-- What is being asked --
What the task requires is an exact printout of the listing below, pictures excluded.
"""
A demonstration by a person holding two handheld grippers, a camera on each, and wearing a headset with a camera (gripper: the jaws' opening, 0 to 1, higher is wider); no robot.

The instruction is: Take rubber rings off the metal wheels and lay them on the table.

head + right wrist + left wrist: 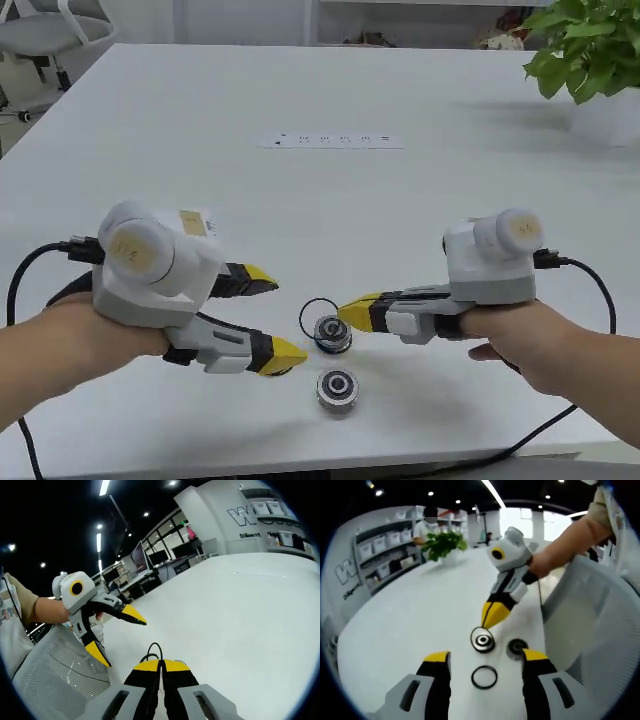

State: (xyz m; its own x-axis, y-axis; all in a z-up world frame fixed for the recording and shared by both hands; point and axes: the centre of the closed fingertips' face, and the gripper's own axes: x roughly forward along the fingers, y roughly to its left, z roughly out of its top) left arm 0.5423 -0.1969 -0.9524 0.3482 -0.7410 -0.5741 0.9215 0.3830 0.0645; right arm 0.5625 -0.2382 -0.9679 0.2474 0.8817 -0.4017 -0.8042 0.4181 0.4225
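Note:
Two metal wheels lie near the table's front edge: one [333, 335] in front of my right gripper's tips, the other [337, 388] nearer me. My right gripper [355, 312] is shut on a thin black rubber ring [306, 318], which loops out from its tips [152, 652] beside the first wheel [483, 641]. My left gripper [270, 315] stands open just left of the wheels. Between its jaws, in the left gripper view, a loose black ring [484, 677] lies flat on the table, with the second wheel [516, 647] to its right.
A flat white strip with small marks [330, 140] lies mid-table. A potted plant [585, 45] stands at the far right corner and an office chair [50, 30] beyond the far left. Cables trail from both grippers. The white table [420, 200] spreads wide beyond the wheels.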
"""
-- Task result --
A demonstration by a person holding two handheld grippers, a camera on each, and wearing a headset with a camera (gripper: the jaws' opening, 0 to 1, higher is wider); no robot.

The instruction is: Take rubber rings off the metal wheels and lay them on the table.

head + right wrist + left wrist: 

State: (xyz m; its own x-axis, y-axis; all in a z-up world frame fixed for the recording and shared by both hands; point and axes: the centre of the closed fingertips' face, and the gripper's own axes: x roughly forward along the fingers, y roughly to its left, z roughly out of its top) left arm 0.5423 -0.1969 -0.9524 0.3482 -0.7410 -0.5741 0.9215 0.3830 0.0645; right arm 0.5625 -0.2382 -0.9679 0.2474 0.8817 -0.4017 -0.8042 0.4181 0.4225
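Note:
Two metal wheels lie near the table's front edge: one [333, 335] in front of my right gripper's tips, the other [337, 388] nearer me. My right gripper [355, 312] is shut on a thin black rubber ring [306, 318], which loops out from its tips [152, 652] beside the first wheel [483, 641]. My left gripper [270, 315] stands open just left of the wheels. Between its jaws, in the left gripper view, a loose black ring [484, 677] lies flat on the table, with the second wheel [516, 647] to its right.
A flat white strip with small marks [330, 140] lies mid-table. A potted plant [585, 45] stands at the far right corner and an office chair [50, 30] beyond the far left. Cables trail from both grippers. The white table [420, 200] spreads wide beyond the wheels.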

Nothing further is needed for the answer.